L’idée est de proposer un espace loin du regard masculin pour que les femmes et personnes non binaires puissent célébrer leur corps, tisser de nouveaux liens et, oui, s’amuser si l’envie leur en prend. Les événements sont photographiés par Miss Gold, tandis que son partenaire – le seul homme présent – propose un service de toilettes humaines pour les personnes qui souhaitent y participer. Il y a également de vraies toilettes, au cas où l’on préfère l’option chasse d’eau.

Chaque soirée a un thème de lingerie imposé, et il y a des performances et des danses de strip-teaseuses et d’artistes shibari.

Lorsque je participe à une session en novembre, le thème de la lingerie est l’imprimé animal et les métaux précieux. C’est un joli mélange de talons aiguilles léopards, de ceintures à effet peau de serpent, de dentelle garnie d’or et de tenues cliquetant avec le même pimpant que les bijoux de votre crush de sixième.

Contrairement à d’autres événements fétichistes de plus grande échelle, il n’y a pas d’électro assourdissante ; juste une salle de réception avec un bar pour apprendre à se connaître, une salle de jeux avec des treuils et des bancs de fessées pour discuter et jouer, et du R&B à bas volume en fond.

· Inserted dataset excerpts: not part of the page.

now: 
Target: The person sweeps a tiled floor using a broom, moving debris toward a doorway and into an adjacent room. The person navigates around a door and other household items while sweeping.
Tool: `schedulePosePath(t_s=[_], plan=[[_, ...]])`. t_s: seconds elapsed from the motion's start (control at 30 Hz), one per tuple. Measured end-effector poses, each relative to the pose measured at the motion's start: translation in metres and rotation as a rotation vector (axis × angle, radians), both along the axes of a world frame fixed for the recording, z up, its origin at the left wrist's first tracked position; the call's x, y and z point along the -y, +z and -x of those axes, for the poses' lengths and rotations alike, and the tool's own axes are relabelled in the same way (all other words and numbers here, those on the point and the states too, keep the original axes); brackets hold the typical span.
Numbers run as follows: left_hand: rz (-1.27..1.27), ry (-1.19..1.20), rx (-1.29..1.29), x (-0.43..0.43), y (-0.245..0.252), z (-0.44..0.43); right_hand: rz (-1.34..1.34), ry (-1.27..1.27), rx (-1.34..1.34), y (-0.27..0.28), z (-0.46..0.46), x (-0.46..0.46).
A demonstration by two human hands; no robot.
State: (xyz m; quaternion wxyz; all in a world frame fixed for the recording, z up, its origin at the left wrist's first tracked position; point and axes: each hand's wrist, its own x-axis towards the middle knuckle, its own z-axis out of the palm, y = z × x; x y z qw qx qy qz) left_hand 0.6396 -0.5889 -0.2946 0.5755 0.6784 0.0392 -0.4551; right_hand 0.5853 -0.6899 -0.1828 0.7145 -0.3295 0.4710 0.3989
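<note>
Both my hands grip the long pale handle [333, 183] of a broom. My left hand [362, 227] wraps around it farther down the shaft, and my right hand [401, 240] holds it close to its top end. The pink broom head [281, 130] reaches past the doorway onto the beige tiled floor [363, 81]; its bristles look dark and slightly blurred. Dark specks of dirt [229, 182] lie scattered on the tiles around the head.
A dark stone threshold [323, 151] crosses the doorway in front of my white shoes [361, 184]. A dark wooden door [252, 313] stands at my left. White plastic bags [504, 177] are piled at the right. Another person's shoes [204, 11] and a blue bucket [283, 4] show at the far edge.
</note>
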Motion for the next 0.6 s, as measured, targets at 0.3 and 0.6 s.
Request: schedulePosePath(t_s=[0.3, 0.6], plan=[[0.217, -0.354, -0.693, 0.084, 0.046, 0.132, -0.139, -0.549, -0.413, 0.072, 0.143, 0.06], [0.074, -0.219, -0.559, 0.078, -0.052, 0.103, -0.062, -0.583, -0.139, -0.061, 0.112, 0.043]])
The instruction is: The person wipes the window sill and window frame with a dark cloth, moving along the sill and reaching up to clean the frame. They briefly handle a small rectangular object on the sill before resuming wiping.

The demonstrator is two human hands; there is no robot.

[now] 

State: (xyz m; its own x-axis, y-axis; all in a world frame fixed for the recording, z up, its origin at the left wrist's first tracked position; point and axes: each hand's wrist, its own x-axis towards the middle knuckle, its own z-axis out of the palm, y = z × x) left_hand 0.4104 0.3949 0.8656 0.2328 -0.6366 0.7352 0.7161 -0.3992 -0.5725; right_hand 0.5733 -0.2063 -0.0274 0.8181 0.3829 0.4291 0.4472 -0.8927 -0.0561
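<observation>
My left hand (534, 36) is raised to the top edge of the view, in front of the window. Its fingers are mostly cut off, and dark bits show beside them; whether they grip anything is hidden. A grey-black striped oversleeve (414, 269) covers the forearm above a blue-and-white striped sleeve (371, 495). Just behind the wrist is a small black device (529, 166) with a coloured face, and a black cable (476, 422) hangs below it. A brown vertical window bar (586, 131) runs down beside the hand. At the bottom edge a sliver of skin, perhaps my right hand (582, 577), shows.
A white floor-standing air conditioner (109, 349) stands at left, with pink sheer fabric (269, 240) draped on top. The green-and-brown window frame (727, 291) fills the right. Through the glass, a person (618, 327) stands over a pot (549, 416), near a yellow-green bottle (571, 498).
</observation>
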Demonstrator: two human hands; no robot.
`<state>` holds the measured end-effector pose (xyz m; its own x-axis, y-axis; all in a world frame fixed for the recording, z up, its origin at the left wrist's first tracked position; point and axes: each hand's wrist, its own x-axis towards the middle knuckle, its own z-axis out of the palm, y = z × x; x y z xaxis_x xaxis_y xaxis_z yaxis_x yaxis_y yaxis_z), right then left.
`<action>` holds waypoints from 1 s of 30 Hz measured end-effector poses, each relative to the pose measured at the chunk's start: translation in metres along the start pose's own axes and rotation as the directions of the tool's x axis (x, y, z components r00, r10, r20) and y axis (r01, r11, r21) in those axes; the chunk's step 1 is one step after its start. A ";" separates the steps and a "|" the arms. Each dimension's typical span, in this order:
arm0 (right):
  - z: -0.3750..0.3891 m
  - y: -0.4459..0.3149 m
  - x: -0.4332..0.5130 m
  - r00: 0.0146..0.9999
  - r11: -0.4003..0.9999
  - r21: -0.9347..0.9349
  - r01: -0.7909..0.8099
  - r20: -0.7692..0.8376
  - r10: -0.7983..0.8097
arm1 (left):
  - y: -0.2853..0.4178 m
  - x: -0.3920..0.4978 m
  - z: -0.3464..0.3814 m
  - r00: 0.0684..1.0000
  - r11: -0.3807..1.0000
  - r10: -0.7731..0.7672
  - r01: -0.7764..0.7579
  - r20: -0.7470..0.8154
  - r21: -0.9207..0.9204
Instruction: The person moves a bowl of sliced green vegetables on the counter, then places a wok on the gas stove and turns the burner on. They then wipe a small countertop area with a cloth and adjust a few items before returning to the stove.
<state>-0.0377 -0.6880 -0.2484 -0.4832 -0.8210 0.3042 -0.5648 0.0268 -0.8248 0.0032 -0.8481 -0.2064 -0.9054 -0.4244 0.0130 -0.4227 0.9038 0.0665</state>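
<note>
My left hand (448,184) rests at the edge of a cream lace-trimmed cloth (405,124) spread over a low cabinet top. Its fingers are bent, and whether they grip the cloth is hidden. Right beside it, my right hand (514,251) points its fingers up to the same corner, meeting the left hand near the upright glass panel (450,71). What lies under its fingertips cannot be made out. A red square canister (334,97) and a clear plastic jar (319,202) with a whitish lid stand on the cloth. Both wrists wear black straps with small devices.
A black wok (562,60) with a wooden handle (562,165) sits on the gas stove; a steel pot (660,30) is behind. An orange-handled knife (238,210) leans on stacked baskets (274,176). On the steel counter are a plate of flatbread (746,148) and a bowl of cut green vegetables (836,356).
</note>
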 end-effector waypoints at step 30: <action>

L’obtention du ticket d’entrée, évidemment, est en soi une aventure. Les entrées ne sont accessibles qu’à une liste de diffusion contrôlée qui compte 2 000 membres. La capacité d’accueil de l’Inanna, toutefois, n’est limitée qu’à 40 personnes. Le dernier événement en date était complet en l’espace de 30 secondes.

Quelques jours après la soirée, Adreena nous invite, Miss Gold et moi-même, à déjeuner chez elle pour parler de One Night. Sa maison est décorée des mêmes roses et gros chics que son studio.

« Je ne pense pas qu’on fera de plus gros événements », dit Miss Gold. « On adorerait faire de plus grosses soirées, mais je ne peux pas concevoir de les faire autre part qu’à l’Inanna ».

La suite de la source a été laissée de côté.